Art was also referred to as bulwark of a democratic society for even though it suggests freedom of
expression, it doesn't violate and step on other people's rights. In fact, it can help awaken society with
issues that people fear to talk about. It opens the eye of those blinded with truth through making them
see the hidden reality about the society. It serves as words for those who are afraid to speak and an ear
for those who choose not to listen.
Art is not defined through its surface. It’s not just a white canvas, a scattered paint, or a photograph –
there's more to all of these and the truth behind these lie on the artists. We have different opinions and
interpretations, beliefs and context and that's where the role of the art comes in – it tends to empower
people; to seek to be understood; to understand; to communicate; to allow the society to reach out;
and to move forward.
LOURELYN: Arts and culture play very important roles in every aspect of human life. These are the
products of human imagination and creativity. Arts help people express themselves, communicate,
harness their creativity, and to have recreational activities or for entertainment. It is very well known to
us that art is one way of how we can show our true selves, or in some way, help us become ourselves.
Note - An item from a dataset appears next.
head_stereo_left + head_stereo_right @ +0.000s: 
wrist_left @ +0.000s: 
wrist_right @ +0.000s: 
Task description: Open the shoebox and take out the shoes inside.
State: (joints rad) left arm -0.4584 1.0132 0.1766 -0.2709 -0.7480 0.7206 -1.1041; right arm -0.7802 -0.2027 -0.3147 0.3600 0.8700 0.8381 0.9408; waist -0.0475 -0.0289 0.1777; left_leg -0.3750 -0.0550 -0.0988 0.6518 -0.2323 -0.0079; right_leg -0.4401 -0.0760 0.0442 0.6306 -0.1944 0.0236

Arts may have different themes that the artists want to portray and may be in different forms. Some use
symbolism for better expression and hiding what they truly mean. With this, since not all people can
understand the arts the same way the artists can, one must be eager to learn and understand what
these arts try to imply. With the help of artistic expressions, misunderstanding and conflict between
people may be eliminated since there is common understanding. Art is an effective way of
communicating feelings, emotions, state or status, and most especially, ideas and would be helpful for
one who finds it difficult in expressing himself. Arts also have the capability to affect the minds and
perceptions of people. Some have positive and negative themes. Artists find arts to be their way to
awaken and influence people on how they perceive things. Some arts show the sad happenings and
reality in our world with the goal of encouraging people to make a change.